## Data segment

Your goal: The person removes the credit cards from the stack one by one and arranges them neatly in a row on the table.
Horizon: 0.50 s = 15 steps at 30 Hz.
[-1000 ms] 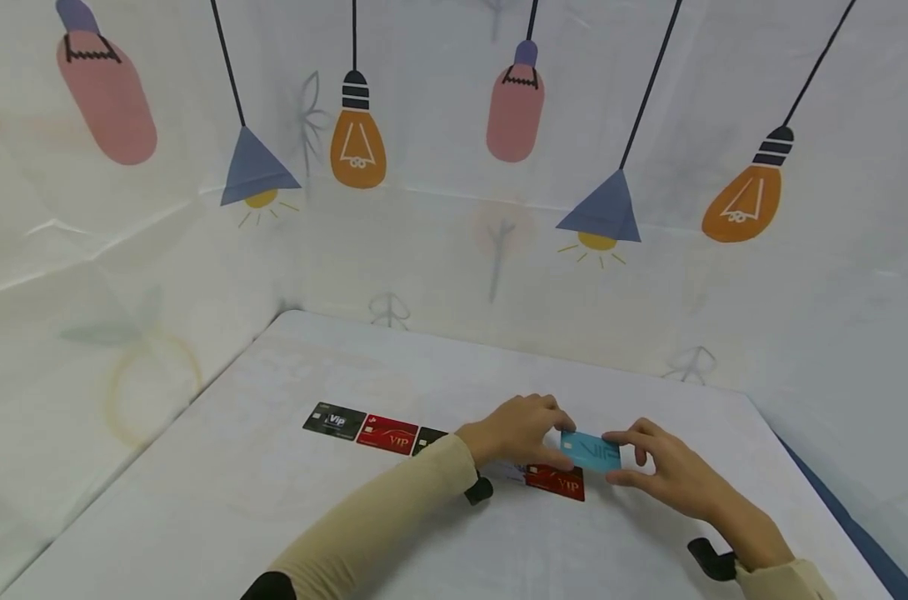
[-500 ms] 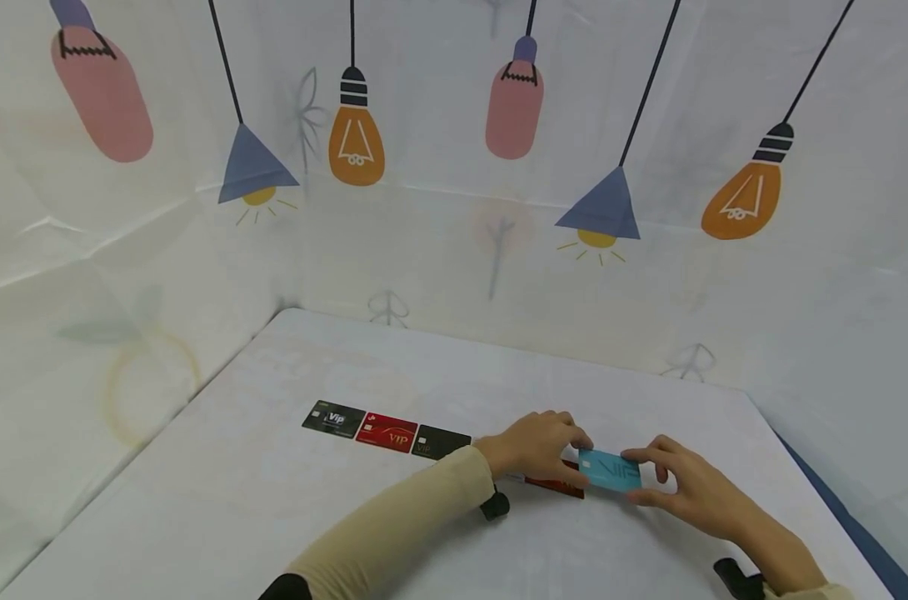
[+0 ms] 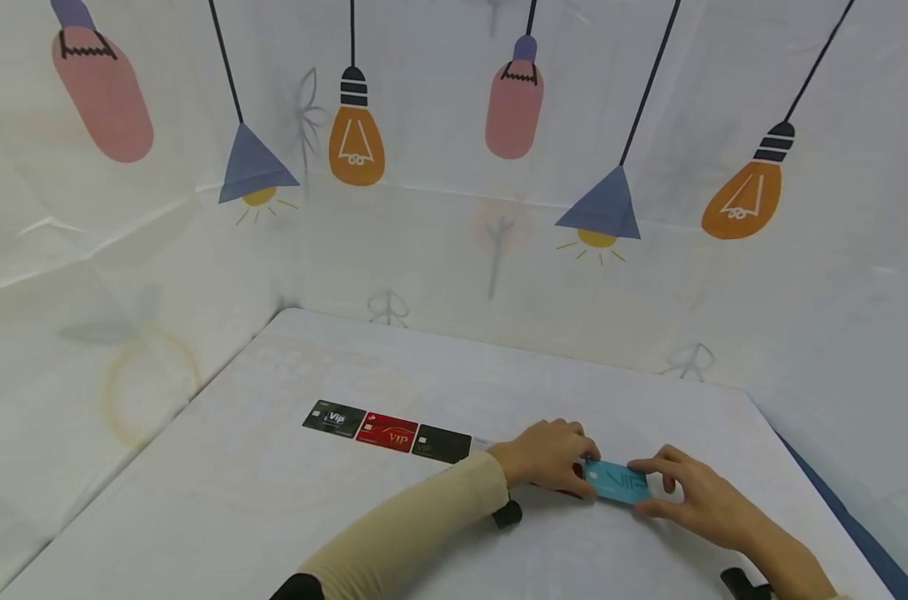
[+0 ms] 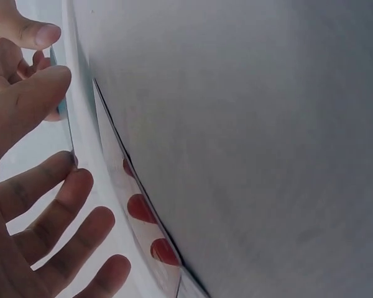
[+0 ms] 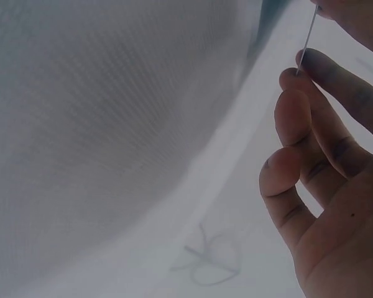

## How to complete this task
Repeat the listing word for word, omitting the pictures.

## Exercise result
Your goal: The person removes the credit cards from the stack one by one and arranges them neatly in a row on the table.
Horizon: 0.50 s = 15 steps at 30 Hz.
[-1000 ms] 
[-500 ms] 
[+0 ms] 
[+0 ms] 
[+0 ms] 

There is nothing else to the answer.